牛乳パックの豪邸は、ハウスの中をギュウギュウに占めていた。

牛乳パックが邪魔で、トイレの入口が狭くなってる。

もしかして、回し車は回しにくかったんじゃないかな。

のびのびと身体を伸ばせる場所なんて、回し車の下くらいしかないじゃないか。


僕は動画を見て、楽しく遊ぶグーちゃんを想像して作ったけど、グーちゃんはこんなもの欲しくなかったかもしれない。
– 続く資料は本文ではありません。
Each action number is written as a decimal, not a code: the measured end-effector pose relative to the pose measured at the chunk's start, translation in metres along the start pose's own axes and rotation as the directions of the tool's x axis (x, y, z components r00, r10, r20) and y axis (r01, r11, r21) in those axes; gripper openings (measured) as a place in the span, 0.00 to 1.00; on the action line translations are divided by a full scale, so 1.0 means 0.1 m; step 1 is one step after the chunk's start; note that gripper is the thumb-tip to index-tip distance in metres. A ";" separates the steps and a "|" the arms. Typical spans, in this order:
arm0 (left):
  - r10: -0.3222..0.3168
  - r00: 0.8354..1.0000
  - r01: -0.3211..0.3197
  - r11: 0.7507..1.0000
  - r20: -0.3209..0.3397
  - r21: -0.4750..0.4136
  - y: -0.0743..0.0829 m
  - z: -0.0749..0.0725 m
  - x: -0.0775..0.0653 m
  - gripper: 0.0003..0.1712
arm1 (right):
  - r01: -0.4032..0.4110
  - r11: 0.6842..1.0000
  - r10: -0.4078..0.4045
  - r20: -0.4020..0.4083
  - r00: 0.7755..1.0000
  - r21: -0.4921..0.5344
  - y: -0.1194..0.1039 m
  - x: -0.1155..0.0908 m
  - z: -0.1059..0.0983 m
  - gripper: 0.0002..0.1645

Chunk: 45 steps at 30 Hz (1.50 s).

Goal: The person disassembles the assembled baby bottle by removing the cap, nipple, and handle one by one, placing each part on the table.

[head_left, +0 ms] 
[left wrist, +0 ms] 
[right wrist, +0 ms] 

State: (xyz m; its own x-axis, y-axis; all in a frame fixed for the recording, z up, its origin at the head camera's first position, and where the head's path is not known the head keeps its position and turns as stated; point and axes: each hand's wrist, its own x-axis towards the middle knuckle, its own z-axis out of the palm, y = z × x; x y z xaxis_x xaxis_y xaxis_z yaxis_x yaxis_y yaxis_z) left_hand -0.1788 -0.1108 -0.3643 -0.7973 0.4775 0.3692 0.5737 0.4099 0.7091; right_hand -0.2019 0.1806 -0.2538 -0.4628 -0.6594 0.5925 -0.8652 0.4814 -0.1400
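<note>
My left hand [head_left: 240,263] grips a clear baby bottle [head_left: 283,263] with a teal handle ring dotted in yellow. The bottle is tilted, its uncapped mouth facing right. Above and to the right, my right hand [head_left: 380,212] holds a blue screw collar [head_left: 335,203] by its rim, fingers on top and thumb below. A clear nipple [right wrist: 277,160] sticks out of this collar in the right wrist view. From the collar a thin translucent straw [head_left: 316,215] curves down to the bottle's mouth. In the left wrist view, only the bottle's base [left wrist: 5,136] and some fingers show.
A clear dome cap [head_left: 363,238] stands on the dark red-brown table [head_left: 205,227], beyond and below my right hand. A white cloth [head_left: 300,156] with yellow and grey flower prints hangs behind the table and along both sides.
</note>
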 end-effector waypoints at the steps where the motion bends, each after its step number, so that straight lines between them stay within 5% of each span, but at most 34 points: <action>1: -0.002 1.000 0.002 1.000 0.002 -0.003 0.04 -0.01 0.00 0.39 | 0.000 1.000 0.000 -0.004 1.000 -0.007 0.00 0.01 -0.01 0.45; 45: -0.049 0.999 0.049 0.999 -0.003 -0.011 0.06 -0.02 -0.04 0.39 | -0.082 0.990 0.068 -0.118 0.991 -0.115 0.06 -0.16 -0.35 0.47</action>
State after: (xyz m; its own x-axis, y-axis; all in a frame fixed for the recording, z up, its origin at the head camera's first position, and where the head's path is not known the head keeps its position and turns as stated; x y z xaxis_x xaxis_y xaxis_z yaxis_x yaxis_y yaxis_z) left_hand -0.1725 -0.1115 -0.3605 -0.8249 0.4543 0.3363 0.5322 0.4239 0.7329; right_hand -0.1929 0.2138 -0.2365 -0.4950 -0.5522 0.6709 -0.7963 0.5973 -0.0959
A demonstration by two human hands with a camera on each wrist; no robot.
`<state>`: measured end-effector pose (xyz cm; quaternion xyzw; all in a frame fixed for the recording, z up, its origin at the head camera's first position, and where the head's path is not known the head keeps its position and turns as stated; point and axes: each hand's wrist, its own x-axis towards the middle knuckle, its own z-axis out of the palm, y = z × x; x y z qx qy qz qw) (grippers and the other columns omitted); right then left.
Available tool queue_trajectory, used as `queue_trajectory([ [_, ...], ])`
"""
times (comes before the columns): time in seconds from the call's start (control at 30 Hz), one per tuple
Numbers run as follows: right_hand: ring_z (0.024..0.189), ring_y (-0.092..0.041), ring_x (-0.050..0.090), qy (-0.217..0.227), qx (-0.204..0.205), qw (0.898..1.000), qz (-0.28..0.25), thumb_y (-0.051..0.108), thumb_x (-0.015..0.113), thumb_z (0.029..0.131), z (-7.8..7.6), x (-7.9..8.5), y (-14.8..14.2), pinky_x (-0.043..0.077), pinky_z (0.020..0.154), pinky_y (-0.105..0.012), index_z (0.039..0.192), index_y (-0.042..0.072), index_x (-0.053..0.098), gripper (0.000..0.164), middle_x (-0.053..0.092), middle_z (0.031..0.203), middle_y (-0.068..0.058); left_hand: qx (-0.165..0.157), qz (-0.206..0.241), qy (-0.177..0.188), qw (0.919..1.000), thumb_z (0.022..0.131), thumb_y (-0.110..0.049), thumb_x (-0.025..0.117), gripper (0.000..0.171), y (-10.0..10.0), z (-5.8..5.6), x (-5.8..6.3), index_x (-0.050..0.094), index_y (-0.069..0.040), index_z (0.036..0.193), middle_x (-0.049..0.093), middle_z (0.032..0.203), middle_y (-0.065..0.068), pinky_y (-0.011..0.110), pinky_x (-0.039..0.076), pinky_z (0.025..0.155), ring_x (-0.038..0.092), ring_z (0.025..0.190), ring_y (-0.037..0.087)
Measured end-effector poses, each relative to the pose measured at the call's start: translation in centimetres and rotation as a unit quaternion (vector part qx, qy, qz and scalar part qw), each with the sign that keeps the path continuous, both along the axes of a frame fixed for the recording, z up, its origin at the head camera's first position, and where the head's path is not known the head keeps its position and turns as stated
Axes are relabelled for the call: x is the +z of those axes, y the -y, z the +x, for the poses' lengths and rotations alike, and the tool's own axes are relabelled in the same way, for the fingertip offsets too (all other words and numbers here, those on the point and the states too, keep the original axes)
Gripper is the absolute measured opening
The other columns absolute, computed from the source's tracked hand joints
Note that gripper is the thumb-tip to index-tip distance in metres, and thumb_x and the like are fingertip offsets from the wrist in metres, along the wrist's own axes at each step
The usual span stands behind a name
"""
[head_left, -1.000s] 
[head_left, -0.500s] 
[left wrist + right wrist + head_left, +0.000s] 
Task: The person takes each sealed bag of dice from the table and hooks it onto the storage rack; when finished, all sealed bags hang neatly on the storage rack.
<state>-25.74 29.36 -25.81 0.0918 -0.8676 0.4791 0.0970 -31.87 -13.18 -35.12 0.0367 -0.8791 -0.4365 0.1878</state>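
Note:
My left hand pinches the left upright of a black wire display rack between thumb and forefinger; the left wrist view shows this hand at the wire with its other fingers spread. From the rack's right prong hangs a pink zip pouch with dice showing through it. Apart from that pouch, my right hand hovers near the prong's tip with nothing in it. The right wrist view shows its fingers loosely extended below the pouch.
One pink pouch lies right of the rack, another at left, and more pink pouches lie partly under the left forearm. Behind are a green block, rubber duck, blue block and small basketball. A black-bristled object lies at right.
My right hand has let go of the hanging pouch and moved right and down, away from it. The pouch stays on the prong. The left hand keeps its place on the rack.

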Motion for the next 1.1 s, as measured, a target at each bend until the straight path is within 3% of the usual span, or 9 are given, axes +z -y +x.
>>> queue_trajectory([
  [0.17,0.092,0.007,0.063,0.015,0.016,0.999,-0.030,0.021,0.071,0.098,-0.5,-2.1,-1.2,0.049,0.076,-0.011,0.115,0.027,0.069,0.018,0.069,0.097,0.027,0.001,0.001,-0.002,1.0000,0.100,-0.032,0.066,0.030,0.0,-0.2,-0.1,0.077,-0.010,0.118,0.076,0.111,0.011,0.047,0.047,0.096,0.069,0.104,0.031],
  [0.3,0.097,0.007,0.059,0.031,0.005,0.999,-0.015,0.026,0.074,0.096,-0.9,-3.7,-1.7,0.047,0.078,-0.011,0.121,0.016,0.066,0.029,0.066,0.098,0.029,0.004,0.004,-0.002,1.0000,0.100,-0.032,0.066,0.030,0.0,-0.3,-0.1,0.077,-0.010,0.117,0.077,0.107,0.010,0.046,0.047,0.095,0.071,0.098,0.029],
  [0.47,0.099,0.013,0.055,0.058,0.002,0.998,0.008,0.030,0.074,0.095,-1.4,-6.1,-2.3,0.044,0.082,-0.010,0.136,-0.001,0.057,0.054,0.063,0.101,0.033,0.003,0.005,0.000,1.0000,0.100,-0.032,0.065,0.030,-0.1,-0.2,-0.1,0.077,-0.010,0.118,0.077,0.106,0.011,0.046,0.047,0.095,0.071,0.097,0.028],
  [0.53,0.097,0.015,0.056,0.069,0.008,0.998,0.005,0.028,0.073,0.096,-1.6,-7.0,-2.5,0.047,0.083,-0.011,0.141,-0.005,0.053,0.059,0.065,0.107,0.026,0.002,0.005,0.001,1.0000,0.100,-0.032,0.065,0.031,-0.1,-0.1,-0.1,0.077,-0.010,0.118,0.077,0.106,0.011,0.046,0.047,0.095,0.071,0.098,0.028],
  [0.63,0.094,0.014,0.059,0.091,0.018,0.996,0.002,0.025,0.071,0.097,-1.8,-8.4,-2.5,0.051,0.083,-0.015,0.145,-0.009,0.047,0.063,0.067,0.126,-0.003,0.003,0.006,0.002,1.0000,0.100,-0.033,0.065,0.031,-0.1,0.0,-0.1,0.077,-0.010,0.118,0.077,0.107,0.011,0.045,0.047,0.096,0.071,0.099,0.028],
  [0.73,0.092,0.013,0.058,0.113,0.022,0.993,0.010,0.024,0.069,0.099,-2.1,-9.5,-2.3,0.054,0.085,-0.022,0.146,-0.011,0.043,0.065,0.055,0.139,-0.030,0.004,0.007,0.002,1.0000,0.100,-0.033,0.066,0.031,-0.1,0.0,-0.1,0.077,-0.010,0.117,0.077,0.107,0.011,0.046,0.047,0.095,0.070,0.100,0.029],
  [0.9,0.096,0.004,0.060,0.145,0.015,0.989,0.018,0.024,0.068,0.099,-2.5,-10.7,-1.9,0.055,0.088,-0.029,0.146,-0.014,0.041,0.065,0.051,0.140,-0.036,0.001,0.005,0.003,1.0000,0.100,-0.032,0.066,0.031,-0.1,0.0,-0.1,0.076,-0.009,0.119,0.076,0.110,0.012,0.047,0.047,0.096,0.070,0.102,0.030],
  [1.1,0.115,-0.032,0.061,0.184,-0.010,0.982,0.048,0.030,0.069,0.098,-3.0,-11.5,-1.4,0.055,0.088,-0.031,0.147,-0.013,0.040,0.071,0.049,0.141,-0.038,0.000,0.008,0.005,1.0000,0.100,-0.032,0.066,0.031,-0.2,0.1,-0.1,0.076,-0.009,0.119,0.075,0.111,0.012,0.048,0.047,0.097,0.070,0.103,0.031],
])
だってグーちゃんは、散歩の時も、広い場所をダーッと走るのが好きじゃないか。

ハウスが広々としている方が、ずっと快適だったのかも……。


僕、大切なものグーちゃんをちゃんと見てた?



「ごめん、グーちゃん。もうこんなの除けるから、お願い、帰ってきて……」



ゴソッ



後ろで音がして、僕はびっくりして振り返った。

部屋の隅で、僕が作ったプラネタリウムの箱が揺れている。


「あれ? もしかして!?」


急いで近付いて見ると、箱の裏は齧って穴が開けられている!

そこから覗いてみれば、中から眠そうなグーちゃんが顔を出した。


「グーちゃん!!」



グーちゃんは、脱走してからずっと僕の部屋にいたんだろう。

巣材や餌を入れていたカゴにも侵入したらしく、そこから盗っていったヒマワリの種も、プラネタリウムの箱の隅に小山になっていた。


もしかして、僕が学校に行っている間に大冒険したの?


なんだか可笑しくて笑ったら、涙が出てきた。

グーちゃん、無事で良かった。




僕のプラネタリウムは、グーちゃんのものになった。

お散歩の時には、あそこに入って箱を齧ったり、おやつを食べたりするんだ。


グーちゃんに盗られちゃったから、また改良してすごいプラネタリウムを作らなきゃ。


僕はグーちゃんハウスを覗く。

牛乳パックの豪邸がなくなったハウスの中で、グーちゃんはのびのびと身体を伸ばして転がっていた。